▸ Problem
Your answer must be exactly the lines from the one containing "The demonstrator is" through the end of the material, both ends included, without pictures.

========================

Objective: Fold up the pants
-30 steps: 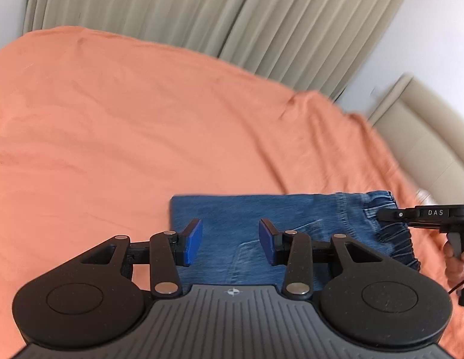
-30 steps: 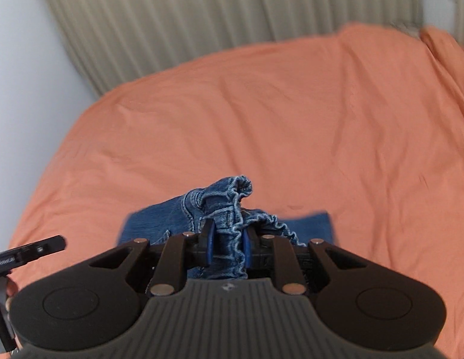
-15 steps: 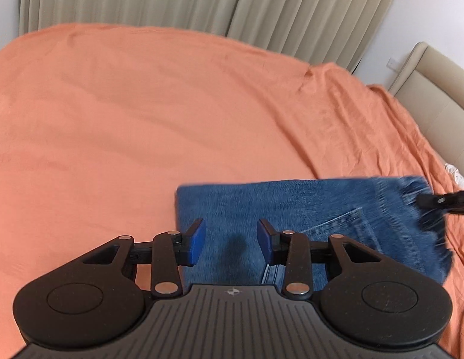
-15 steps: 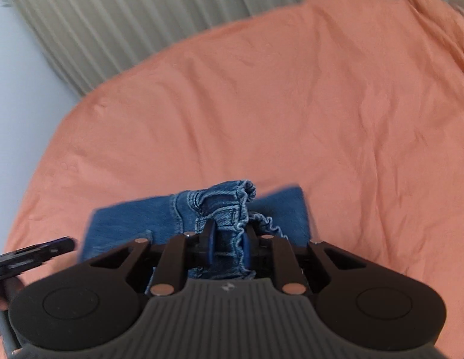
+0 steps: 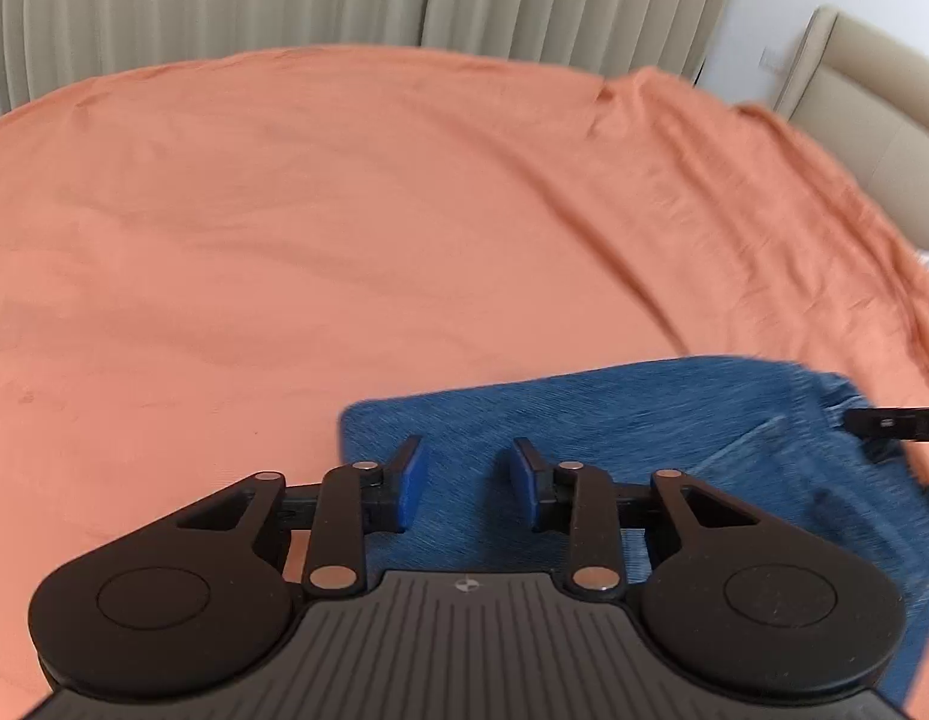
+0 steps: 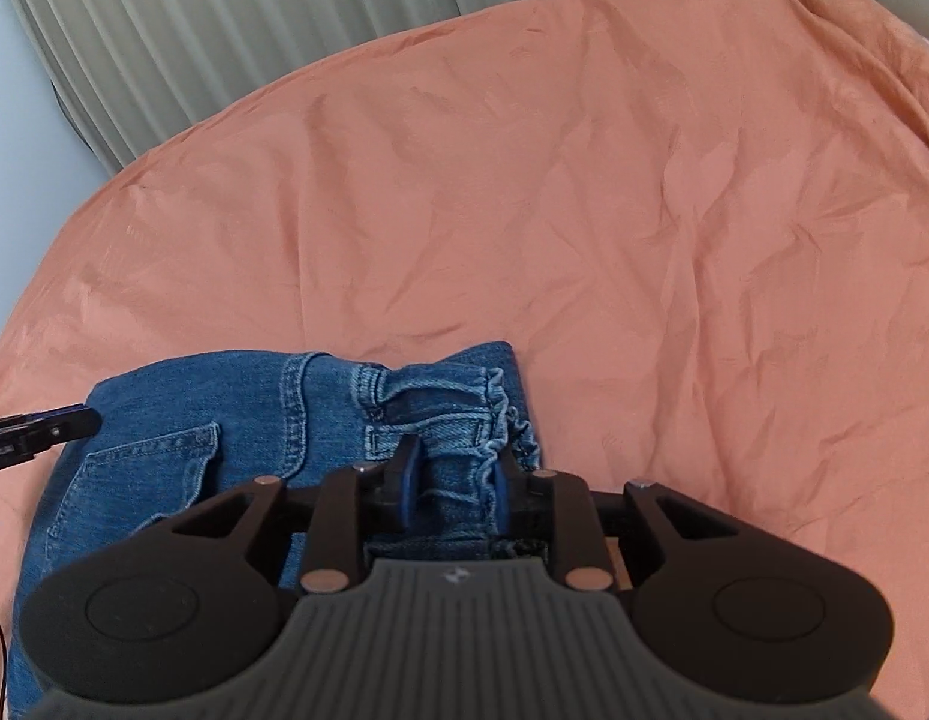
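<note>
Pants: blue denim, lying in a flat folded stack on the orange bedspread; in the right wrist view they fill the 7 to 9 o'clock part of the picture, back pocket up, gathered waistband toward 6 o'clock.
Right gripper: its jaws sit on either side of the bunched waistband, parted about as wide as the cloth between them; whether they pinch it or have let go I cannot tell.
Left gripper: jaws spread and holding nothing, poised over the folded edge at 6 o'clock of its own view; whether the tips touch the denim is unclear.
Stage: judging by the neat rectangle, folding looks close to finished.
Risk, waistband: if the right jaws lift away while cloth is caught, the elastic gathers could drag the top layer and undo the fold.
Risk, left side: with nothing pinning the fold edge, any pull from the right would slide the whole stack across the smooth bedspread.
Risk, view: the left wrist picture is blurred, so edge alignment cannot be checked there.
</note>
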Demonstrator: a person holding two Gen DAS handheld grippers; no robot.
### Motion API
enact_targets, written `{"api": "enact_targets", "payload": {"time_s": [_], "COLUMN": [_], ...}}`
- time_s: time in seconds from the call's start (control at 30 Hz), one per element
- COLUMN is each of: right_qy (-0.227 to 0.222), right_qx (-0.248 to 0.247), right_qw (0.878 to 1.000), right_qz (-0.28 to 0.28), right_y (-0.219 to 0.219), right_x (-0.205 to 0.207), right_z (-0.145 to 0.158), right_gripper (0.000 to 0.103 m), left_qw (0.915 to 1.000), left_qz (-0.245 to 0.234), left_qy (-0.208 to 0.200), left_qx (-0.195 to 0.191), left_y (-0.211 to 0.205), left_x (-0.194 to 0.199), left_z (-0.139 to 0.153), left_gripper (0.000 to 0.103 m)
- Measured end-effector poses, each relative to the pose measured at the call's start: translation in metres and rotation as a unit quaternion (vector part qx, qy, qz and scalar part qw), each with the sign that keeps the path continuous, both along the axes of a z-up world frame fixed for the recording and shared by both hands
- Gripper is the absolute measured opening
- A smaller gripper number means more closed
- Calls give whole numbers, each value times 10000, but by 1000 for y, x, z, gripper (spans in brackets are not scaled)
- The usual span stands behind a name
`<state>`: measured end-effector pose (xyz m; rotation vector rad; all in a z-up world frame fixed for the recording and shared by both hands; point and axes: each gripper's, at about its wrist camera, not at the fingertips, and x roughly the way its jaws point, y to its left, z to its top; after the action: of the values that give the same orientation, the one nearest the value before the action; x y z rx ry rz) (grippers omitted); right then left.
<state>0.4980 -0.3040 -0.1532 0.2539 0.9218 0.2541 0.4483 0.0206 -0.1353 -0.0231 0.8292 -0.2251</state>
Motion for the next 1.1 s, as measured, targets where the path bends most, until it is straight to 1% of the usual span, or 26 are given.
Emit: {"api": "enact_targets", "payload": {"time_s": [0.03,0.07,0.1,0.13,0.23,0.3,0.33,0.37,0.4,0.47,0.53,0.57,0.6,0.7,0.73,0.83,0.87,0.9,0.97,1.0,1.07,1.1], "right_qy": [47,47,56,24,-60,-180,-277,-277,-521,-716,-946,-946,-1194,-1146,-1136,-1065,-1065,-949,-1030,-1079,-1143,-1259], "right_qx": [54,54,72,-37,-205,-210,-223,-223,-232,-179,-271,-271,-416,-224,-235,-150,-150,-189,-249,-285,-309,-405], "right_qw": [10000,10000,9999,9999,9996,9991,9986,9986,9971,9960,9940,9940,9901,9899,9888,9852,9852,9845,9831,9822,9811,9794], "right_qz": [-47,-47,-81,-103,-184,-314,-394,-394,-507,-499,-485,-485,-615,-803,-944,-1337,-1337,-1460,-1492,-1511,-1533,-1526], "right_y": [-2,-2,-2,3,10,7,5,5,2,1,5,5,9,11,12,13,13,16,18,20,22,25], "right_x": [1,1,2,3,-1,-12,-21,-21,-45,-72,-99,-99,-124,-143,-148,-152,-152,-150,-149,-150,-152,-155], "right_z": [-5,-5,-9,-12,-3,9,15,15,28,36,41,41,40,25,18,-1,-1,-5,-4,-5,-7,-11], "right_gripper": [19,19,19,19,22,35,37,38,39,39,38,38,38,37,37,37,37,37,36,36,37,37], "left_qw": [9999,9997,9994,9990,9971,9971,9973,9975,9976,9977,9984,9989,9993,9998,9998,9992,9986,9980,9970,9968,9963,9955], "left_qz": [50,79,68,25,22,34,-1,-36,-56,-128,-164,-162,-147,-127,-132,-159,-221,-263,-365,-446,-614,-650], "left_qy": [62,103,130,136,47,-79,-152,-199,-220,-273,-285,-227,-176,-47,-16,-27,9,42,115,118,116,110], "left_qx": [83,191,316,429,758,756,715,681,655,603,467,384,292,143,153,378,482,565,675,656,591,684], "left_y": [0,-1,-4,-6,-13,-11,-10,-8,-6,-4,-3,-1,0,5,6,3,2,-2,-6,-8,-13,-17], "left_x": [5,8,10,9,0,-13,-24,-35,-43,-68,-91,-103,-112,-143,-151,-177,-186,-193,-209,-217,-230,-235], "left_z": [-4,-7,-8,-8,3,14,20,26,31,40,47,50,51,54,54,52,51,49,45,43,39,35], "left_gripper": [17,10,9,9,10,16,18,18,18,18,20,21,21,24,28,34,36,37,45,47,57,57]}}
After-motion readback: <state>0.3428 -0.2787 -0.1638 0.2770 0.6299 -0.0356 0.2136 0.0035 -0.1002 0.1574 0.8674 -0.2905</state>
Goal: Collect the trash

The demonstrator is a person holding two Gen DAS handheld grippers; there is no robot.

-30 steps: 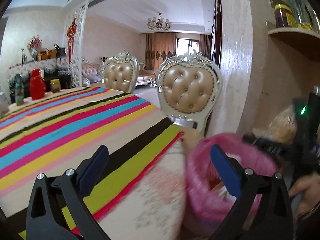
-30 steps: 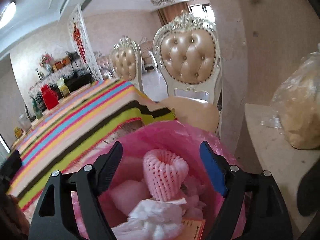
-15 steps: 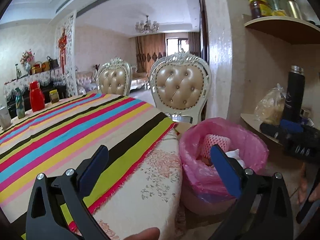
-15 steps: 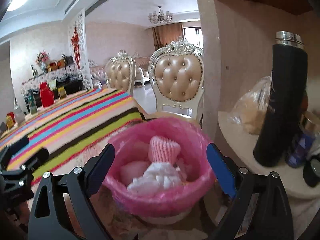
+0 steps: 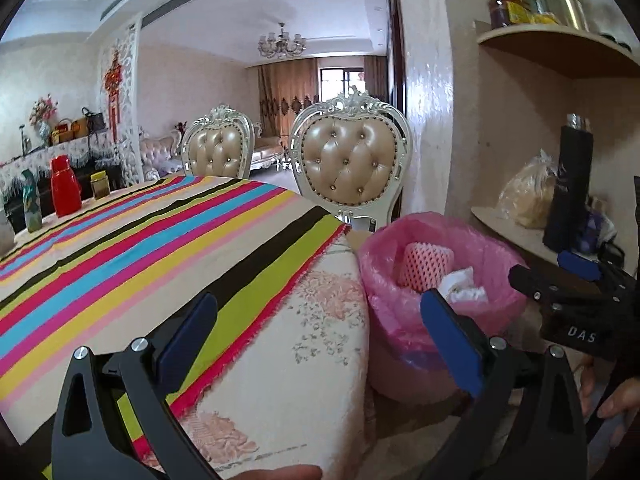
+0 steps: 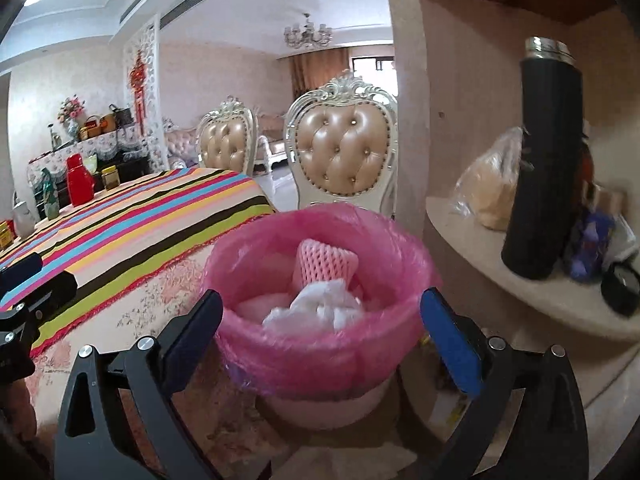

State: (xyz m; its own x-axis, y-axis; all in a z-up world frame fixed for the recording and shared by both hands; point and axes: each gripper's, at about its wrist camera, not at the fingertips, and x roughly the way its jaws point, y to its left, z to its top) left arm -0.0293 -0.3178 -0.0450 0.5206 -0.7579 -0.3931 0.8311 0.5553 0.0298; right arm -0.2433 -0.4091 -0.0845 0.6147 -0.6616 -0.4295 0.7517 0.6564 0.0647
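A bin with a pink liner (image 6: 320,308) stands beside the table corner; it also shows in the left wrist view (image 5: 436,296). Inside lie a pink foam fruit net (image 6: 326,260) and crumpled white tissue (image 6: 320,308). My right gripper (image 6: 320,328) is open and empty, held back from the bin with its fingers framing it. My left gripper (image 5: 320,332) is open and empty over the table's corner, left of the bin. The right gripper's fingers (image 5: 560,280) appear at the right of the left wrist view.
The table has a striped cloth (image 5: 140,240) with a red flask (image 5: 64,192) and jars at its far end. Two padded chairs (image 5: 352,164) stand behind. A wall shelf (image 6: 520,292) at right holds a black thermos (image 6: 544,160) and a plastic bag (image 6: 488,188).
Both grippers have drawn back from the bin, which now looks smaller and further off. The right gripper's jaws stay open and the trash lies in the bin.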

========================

▸ Answer
The demonstrator is a person holding two Gen DAS handheld grippers; there is no robot.

-30 steps: 
-30 steps: 
-15 steps: 
-15 steps: 
+0 steps: 
+0 steps: 

State: (xyz m; its own x-axis, y-axis; all in a z-up world frame fixed for the recording and shared by both hands; point and axes: each gripper's, at about its wrist camera, not at the fingertips, and x roughly the way its jaws point, y to its left, z to its top) left arm -0.0293 -0.3178 -0.0450 0.5206 -0.7579 -0.3931 0.8311 0.5553 0.0298; right arm -0.2433 -0.4091 -0.0845 0.6147 -0.6616 -0.4295 0.7517 0.6564 0.0647
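A bin with a pink liner (image 6: 320,308) stands beside the table corner; it also shows in the left wrist view (image 5: 436,296). Inside lie a pink foam fruit net (image 6: 326,260) and crumpled white tissue (image 6: 320,308). My right gripper (image 6: 320,328) is open and empty, held back from the bin with its fingers framing it. My left gripper (image 5: 320,332) is open and empty over the table's corner, left of the bin. The right gripper's fingers (image 5: 560,280) appear at the right of the left wrist view.
The table has a striped cloth (image 5: 140,240) with a red flask (image 5: 64,192) and jars at its far end. Two padded chairs (image 5: 352,164) stand behind. A wall shelf (image 6: 520,292) at right holds a black thermos (image 6: 544,160) and a plastic bag (image 6: 488,188).
Both grippers have drawn back from the bin, which now looks smaller and further off. The right gripper's jaws stay open and the trash lies in the bin.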

No further work remains on this exercise.